Teerthanker Mahaveer University also known as TMU is a private university in Moradabad (Brass City), Uttar Pradesh, India. The University stands committed to the ideals of Lord Mahaveer and aspires to be recognised as the ultimate destination for world-class education. Established in 2008 by the Government of Uttar Pradesh Act No.30 and approved by the University Grants Commission (UGC) under Section 2 (f) and 12 (B) of the UGC Act, 1956. NAAC A, ICAR, and various other regulatory authorities have accredited the University. The University offers career-oriented programmes at all levels, i.e., UG, PG, and doctoral degrees across diverse streams.

History
The university owes its origin to Teerthanker Mahaveer Institute of Management and Technology (TMIMT), which forayed into professional education in the year 2001 by Shri Suresh Jain. With a vision to impart quality professional education to the students of an otherwise educationally backward city in all the major domains, the university came into existence in 2008. Currently, it offers over 150 programmes through its 14 on-campus colleges and 2 independent teaching departments.
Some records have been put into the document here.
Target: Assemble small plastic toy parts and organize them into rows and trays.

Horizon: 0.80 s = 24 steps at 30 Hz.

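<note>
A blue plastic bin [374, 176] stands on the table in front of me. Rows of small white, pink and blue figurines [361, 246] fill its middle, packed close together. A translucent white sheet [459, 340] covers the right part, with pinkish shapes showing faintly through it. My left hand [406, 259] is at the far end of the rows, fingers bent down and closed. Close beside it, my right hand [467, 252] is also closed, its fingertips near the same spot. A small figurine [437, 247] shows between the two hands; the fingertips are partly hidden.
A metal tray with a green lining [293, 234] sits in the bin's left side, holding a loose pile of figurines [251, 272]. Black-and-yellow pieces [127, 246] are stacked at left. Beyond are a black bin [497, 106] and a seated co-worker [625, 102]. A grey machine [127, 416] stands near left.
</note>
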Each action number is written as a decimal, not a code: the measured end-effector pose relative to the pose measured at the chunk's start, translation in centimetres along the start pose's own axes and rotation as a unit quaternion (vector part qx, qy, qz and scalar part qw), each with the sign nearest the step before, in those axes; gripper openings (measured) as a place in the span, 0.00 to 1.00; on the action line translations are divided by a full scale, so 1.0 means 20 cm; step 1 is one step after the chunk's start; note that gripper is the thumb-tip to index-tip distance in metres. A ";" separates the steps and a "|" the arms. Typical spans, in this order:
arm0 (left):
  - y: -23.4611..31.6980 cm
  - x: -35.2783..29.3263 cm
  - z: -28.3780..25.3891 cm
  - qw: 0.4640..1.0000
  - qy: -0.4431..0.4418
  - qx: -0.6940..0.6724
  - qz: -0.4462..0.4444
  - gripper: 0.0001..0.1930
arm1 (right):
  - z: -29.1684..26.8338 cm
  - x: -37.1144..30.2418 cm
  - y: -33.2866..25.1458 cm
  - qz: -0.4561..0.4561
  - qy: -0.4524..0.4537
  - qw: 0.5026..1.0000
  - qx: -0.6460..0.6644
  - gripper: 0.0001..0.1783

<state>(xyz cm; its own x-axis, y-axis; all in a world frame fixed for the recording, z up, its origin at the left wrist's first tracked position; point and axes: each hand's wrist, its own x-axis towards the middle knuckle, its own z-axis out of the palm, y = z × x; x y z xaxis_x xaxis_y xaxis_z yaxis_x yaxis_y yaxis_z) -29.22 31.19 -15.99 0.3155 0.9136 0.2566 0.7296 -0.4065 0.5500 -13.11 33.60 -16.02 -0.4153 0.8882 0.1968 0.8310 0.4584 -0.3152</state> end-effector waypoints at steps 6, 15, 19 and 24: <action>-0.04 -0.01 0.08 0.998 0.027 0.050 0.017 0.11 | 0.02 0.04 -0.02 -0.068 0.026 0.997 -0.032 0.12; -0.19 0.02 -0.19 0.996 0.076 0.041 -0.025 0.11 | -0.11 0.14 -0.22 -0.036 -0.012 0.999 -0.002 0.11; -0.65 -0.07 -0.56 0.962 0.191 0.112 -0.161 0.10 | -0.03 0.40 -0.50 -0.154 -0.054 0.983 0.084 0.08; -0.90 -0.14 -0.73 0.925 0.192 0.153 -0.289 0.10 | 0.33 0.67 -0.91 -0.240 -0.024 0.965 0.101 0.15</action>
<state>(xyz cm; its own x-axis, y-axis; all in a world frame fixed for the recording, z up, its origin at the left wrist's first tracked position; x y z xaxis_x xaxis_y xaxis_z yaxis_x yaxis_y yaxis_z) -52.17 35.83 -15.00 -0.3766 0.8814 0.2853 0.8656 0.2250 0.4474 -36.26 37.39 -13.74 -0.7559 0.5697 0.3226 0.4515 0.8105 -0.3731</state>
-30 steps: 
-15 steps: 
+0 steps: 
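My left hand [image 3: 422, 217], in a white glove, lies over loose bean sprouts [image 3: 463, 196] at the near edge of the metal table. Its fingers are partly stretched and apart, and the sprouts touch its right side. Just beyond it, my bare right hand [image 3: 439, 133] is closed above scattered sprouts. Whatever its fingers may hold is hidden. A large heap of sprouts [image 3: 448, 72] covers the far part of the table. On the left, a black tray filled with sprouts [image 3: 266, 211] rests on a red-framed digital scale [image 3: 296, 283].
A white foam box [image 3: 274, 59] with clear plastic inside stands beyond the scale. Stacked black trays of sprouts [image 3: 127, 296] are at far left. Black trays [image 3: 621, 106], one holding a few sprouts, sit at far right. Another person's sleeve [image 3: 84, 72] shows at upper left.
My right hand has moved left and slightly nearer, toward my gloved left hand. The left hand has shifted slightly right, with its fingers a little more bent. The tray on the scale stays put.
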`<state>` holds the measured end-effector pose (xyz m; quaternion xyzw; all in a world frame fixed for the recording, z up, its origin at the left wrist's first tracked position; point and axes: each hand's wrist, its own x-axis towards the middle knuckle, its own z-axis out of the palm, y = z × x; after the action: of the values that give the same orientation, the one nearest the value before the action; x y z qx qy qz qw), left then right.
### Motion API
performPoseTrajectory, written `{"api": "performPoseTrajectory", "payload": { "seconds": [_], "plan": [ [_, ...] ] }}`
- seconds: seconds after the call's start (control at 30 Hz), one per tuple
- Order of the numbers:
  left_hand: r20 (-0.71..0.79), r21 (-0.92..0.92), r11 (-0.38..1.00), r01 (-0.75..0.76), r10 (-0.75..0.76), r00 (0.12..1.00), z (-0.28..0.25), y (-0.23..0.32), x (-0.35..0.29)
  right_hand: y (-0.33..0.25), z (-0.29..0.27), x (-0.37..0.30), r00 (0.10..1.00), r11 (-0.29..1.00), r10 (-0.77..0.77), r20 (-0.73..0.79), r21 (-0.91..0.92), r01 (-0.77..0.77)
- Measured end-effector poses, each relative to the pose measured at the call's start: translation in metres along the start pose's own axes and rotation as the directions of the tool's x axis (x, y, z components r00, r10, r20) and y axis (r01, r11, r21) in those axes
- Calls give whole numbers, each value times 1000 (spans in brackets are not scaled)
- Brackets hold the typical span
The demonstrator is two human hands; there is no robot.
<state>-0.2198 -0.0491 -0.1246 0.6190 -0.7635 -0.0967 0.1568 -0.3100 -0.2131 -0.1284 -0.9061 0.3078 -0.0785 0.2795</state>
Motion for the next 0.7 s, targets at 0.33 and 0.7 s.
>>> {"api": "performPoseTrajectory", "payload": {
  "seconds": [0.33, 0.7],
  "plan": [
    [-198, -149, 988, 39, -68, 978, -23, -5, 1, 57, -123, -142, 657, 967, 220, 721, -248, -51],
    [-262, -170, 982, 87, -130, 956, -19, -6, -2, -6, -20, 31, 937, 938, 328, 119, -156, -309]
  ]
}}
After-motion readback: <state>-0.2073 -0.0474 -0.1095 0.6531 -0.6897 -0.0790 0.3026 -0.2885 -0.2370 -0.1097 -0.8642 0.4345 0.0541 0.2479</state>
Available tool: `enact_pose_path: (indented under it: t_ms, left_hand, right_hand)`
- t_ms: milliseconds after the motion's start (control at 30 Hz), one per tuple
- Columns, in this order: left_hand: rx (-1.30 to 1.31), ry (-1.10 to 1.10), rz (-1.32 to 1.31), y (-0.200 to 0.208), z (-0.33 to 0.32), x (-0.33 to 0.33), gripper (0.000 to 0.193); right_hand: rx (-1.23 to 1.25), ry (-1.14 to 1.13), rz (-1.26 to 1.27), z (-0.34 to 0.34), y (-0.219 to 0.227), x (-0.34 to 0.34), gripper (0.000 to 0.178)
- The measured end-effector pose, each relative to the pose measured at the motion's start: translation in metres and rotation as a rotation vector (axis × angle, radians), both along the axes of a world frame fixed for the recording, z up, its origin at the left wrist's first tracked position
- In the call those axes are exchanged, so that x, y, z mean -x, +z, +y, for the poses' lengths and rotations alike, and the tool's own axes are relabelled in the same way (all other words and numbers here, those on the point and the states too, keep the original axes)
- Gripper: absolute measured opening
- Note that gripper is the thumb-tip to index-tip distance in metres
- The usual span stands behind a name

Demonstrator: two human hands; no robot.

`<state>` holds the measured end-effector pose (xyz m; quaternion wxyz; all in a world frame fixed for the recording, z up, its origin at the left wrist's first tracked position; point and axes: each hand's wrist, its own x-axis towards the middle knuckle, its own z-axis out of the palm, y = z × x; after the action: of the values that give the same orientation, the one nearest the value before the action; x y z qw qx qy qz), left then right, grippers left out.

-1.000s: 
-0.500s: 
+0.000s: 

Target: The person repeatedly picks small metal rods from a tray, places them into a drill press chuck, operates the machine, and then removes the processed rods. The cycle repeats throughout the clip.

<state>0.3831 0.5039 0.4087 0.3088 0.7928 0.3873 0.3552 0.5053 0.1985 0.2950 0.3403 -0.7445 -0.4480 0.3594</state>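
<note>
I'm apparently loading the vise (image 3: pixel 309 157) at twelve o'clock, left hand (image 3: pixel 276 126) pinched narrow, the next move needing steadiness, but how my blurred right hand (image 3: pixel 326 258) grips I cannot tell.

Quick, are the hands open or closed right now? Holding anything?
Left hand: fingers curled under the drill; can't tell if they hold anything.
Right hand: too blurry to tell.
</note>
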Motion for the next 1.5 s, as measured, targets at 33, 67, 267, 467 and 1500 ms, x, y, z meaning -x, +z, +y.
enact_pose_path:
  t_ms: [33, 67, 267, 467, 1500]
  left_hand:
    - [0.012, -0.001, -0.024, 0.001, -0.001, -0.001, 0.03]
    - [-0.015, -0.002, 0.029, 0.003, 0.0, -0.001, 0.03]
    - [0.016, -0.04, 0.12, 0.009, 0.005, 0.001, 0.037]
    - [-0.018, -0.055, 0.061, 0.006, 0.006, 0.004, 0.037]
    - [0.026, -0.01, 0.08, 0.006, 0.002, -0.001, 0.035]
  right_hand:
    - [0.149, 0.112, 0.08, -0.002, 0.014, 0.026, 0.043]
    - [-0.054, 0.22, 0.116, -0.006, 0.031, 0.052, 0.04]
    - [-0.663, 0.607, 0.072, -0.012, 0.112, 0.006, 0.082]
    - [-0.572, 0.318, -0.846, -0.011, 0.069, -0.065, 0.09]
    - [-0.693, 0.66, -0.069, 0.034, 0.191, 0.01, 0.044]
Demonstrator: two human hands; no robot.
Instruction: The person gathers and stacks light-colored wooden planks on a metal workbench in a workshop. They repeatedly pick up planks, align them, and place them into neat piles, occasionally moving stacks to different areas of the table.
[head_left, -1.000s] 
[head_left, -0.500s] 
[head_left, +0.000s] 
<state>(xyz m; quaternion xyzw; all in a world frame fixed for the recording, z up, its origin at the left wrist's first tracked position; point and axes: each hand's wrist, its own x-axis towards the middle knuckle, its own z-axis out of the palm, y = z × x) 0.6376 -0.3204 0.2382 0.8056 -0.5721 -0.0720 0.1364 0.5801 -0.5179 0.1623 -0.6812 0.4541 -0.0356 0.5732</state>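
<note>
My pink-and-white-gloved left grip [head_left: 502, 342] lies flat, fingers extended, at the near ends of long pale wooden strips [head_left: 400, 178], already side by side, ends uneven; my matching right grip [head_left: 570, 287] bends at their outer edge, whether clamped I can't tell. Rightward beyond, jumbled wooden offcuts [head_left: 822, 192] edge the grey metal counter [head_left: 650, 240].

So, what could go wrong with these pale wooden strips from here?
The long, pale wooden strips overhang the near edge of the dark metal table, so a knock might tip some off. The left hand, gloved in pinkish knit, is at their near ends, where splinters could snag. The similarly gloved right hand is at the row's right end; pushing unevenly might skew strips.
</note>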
The university has also made collaborative arrangements with national and international institutions.

Teerthanker Mahaveer University, since the start, heavily relied on teaching the industrial relevant practices, and hence it has garnered a positive reflection on the placements and internships quotient. The university also provides the student’s in-house training to enhance their technical skills by building projects using recent technologies such as Python, Machine Learning, Android and Advance Java, etc.

Campus 
The University campus is spread across 140 acres of vast expanse, exhibits ornate, state-of-the-art infrastructure with luxurious amenities inside the premises for the staff and the students. The campus has all the essentials plus exclusive amenities like hostels for boys and girls with AC & Non AC facilities, spacious rooms, a mess with sumptuous clean food, restaurants, and eateries to have tastes of different trending cuisines for the staff and students to savour; bank branch with postings of ATM units across the campus; 24x7 CCTV surveillance and security for hostels and gates; indoor stadium, gym, outdoor sit-outs, stationery stores; auditorium, TMU multi-super speciality hospital with 1008 bed capacity. The University is also home to an international standard cricket stadium with a dedicated clock tower pavilion. The classrooms are furnished with smart facilities and technical laboratories with the latest equipment. The other TMU facilities include libraries with over 2 lakh books, student clubs, lecture theatres, and multiple subscriptions to online databases.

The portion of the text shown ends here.